When Chloe tore down the empty hallway behind her and nearly slammed her into the lockers, Beca could only stare in shock at the panic lacing the redhead's expression. "Are you okay?" Chloe panted out, and absolute fear shone in her eyes. "Are you okay?" she repeated. "I heard that you fainted, oh god Beca, are you okay? Is that why you missed our meeting? You're okay, though, right?"

And it was the stark terror in Chloe's voice, the trembling limbs and the shaky breaths, that lent Beca the last spurt of strength she needed to finish it off. To finally, finally, end this.

"Yes, I'm fine," she answered dully. "I didn't have enough to eat, I fainted, that's it."

And Chloe exhaled in relief, and Beca closed her eyes.

"Yes, that's why I missed our meeting."

Chloe opened her mouth to respond, but Beca beat her to it.

"If you want to know my response, then know this – we're through."
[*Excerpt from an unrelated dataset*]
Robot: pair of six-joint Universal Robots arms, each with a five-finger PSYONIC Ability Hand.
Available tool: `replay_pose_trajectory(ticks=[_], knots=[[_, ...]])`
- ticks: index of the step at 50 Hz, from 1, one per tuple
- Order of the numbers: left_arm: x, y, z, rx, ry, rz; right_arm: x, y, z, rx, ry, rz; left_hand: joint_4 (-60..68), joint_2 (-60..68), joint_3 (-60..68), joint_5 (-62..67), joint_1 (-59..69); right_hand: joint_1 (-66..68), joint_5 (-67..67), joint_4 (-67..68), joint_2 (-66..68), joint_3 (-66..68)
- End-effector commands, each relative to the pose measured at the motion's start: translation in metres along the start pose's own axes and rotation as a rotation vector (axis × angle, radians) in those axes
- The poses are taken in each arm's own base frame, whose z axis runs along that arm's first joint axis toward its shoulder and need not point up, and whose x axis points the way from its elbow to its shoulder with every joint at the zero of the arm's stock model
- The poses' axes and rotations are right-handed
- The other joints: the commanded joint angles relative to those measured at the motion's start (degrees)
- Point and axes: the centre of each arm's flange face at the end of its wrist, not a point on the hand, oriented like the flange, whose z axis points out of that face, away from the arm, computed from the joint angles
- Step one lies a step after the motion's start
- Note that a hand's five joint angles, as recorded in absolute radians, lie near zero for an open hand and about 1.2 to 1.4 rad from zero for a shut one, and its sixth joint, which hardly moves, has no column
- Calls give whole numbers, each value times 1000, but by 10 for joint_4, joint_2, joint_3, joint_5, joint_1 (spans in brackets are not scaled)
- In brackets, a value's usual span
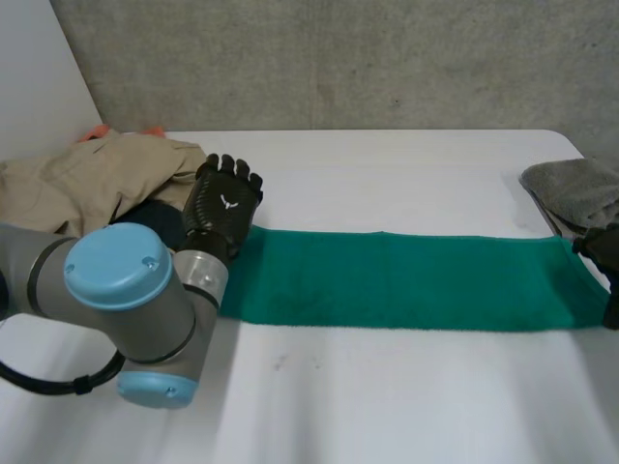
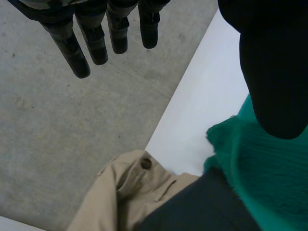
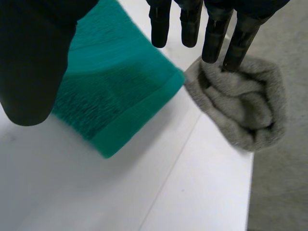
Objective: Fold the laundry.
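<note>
Across table (image 1: pixel 387 406), green towel (image 1: pixel 406 280) was laid flat, long axis side to side. Left hand (image 1: pixel 221 205) was held open at left end, right hand (image 3: pixel 33 62) open at right end. Each end was judged nearest its own hand.

White table (image 1: pixel 406 406) before a grey concrete wall (image 1: pixel 338 58).
The wall is rough and mottled; the floor (image 2: pixel 53 130) looks like the same grey concrete, and a white panel (image 1: pixel 29 77) stands beside the wall.
</note>
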Motion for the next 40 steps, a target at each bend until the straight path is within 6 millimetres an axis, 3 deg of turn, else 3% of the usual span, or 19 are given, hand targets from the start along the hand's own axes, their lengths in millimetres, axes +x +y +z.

She sounded like a robot: lifeless.

Chloe's expression cracked.

"I don't want to be your friend."

The tone droned in Beca's ears, and her heart screamed at her to stop.

The cracks expanded.

"Please don't ever talk to me again."

Chloe's expression shattered, and Beca gave one cool glance before spinning on her heel and walking out of the building, shouldering her backpack and leaving school without a single glance behind her. In a vault of emotions dwelling within her, a key was turned, and a lock was set.

Two months passed in a blur of painful therapy and a dull weariness that shrouded each step she took, and every day, Beca Mitchell wasted away just a little bit more.